Exercise description: Entries follow. Give back exactly the lines starting at the one containing "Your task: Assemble" and ending at the one containing "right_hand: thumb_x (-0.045", and no other lines.

Provided material:

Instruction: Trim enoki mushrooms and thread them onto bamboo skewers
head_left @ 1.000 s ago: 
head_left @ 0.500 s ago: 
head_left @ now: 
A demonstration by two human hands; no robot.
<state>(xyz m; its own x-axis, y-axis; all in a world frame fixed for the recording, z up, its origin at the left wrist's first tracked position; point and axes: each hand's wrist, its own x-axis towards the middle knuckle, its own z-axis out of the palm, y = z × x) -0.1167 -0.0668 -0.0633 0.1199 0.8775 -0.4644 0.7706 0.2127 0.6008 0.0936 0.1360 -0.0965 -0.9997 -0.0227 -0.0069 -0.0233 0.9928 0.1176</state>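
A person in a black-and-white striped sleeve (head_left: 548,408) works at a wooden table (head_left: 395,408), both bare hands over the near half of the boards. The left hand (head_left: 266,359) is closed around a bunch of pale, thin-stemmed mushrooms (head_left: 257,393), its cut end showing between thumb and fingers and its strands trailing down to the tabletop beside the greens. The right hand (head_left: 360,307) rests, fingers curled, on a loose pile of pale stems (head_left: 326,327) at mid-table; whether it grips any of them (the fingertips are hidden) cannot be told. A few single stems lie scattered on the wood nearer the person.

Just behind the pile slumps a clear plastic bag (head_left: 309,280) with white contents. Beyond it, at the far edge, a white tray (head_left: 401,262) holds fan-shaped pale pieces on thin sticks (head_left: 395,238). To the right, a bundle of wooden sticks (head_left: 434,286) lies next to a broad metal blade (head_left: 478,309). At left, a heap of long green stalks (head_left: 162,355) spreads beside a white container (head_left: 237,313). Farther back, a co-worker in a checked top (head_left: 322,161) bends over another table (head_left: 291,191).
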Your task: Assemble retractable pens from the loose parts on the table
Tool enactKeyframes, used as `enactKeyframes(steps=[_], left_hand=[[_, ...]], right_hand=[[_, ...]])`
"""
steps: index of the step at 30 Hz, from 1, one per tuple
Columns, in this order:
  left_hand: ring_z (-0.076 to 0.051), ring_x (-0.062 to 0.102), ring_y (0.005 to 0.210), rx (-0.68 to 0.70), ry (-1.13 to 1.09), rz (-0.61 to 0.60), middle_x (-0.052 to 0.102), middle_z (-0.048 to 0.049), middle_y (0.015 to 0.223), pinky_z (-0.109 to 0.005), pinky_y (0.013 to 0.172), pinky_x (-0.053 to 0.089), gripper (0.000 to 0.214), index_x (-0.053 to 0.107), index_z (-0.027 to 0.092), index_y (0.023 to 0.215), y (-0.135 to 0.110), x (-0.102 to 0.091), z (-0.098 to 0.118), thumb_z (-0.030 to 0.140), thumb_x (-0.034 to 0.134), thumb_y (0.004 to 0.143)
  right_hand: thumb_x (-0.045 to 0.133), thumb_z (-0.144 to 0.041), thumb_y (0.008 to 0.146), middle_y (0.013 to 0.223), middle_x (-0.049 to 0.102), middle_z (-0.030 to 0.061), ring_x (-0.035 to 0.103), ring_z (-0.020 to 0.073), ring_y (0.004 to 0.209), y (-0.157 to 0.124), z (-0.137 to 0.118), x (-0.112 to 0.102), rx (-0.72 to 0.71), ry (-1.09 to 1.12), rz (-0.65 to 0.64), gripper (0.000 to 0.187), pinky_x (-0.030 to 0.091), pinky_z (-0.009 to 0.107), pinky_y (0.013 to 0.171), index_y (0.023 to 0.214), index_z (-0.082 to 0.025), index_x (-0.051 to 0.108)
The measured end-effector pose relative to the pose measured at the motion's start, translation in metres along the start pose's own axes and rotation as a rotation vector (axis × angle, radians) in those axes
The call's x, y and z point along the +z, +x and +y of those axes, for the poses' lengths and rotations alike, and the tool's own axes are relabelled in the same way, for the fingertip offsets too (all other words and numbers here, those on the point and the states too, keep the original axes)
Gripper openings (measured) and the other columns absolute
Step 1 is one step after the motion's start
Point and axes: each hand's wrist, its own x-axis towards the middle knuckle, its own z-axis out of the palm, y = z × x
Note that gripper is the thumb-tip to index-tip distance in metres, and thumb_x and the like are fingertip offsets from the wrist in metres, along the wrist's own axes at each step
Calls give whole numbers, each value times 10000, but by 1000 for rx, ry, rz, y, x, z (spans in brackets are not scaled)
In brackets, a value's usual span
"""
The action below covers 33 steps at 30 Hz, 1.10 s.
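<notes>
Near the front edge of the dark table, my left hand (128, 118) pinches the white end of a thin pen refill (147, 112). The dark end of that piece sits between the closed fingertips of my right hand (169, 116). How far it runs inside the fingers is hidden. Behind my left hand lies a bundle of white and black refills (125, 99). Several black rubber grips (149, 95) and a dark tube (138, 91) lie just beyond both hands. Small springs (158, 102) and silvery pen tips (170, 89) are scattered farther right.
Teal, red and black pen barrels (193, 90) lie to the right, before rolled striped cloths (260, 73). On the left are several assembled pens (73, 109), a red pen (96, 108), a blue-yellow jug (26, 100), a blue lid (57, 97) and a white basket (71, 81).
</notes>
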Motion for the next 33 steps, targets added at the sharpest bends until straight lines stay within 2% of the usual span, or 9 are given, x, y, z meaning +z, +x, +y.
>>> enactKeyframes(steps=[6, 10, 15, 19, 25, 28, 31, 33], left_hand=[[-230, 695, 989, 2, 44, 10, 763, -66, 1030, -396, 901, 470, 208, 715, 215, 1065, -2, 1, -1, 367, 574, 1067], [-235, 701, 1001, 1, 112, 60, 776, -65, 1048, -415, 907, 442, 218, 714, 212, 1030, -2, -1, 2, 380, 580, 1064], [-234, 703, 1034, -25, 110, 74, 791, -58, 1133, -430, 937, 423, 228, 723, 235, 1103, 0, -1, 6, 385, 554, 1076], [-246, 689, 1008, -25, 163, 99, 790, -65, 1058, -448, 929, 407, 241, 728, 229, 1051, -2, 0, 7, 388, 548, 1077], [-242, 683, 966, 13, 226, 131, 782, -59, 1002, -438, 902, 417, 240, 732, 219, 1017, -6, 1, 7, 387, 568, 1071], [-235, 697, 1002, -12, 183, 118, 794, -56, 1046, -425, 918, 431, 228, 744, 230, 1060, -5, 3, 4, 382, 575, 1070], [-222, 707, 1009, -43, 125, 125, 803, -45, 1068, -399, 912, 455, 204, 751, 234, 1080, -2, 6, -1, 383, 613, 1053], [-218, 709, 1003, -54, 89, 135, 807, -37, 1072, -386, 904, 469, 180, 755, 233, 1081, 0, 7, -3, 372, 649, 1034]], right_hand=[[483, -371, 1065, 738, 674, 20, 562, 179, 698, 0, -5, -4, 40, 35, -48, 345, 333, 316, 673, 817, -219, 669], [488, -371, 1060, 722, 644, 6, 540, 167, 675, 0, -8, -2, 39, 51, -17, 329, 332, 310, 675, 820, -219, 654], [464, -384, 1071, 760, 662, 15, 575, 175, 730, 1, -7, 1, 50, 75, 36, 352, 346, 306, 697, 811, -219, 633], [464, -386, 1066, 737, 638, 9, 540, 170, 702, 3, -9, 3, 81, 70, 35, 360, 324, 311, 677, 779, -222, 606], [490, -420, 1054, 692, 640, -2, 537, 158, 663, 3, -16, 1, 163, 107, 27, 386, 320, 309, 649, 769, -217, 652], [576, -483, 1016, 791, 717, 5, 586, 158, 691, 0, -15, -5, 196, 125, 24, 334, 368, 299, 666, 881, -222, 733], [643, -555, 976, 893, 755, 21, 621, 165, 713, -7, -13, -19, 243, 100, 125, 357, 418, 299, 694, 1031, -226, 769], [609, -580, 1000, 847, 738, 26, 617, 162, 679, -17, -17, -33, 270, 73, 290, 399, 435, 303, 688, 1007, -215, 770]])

Output of the task:
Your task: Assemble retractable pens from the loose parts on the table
Tool enactKeyframes, used as `enactKeyframes(steps=[_], left_hand=[[_, ...]], right_hand=[[_, ...]])`
"""
steps: index of the step at 30 Hz, from 1, one per tuple
Columns, in this order:
  left_hand: ring_z (-0.076 to 0.051), ring_x (-0.062 to 0.102), ring_y (0.005 to 0.210), rx (-0.68 to 0.70), ry (-1.13 to 1.09), rz (-0.61 to 0.60), middle_x (-0.052 to 0.102), middle_z (-0.048 to 0.049), middle_y (0.015 to 0.223), pinky_z (-0.109 to 0.005), pinky_y (0.013 to 0.172), pinky_x (-0.053 to 0.089), gripper (0.000 to 0.214), index_x (-0.053 to 0.107), index_z (-0.027 to 0.092), index_y (0.023 to 0.215), y (-0.135 to 0.110), x (-0.102 to 0.091), z (-0.098 to 0.118), thumb_z (-0.030 to 0.140), thumb_x (-0.034 to 0.134), thumb_y (0.004 to 0.143)
  right_hand: thumb_x (-0.045 to 0.133), thumb_z (-0.144 to 0.041), thumb_y (0.008 to 0.146), middle_y (0.013 to 0.223), middle_x (-0.049 to 0.102), middle_z (-0.030 to 0.061), ring_x (-0.035 to 0.103), ring_z (-0.020 to 0.073), ring_y (0.004 to 0.209), y (-0.157 to 0.124), z (-0.137 to 0.118), x (-0.112 to 0.102), rx (-0.72 to 0.71), ry (-1.09 to 1.12), rz (-0.65 to 0.64), gripper (0.000 to 0.187), pinky_x (-0.030 to 0.091), pinky_z (-0.009 to 0.107), pinky_y (0.013 to 0.171), index_y (0.023 to 0.214), index_z (-0.082 to 0.025), index_x (-0.051 to 0.108)

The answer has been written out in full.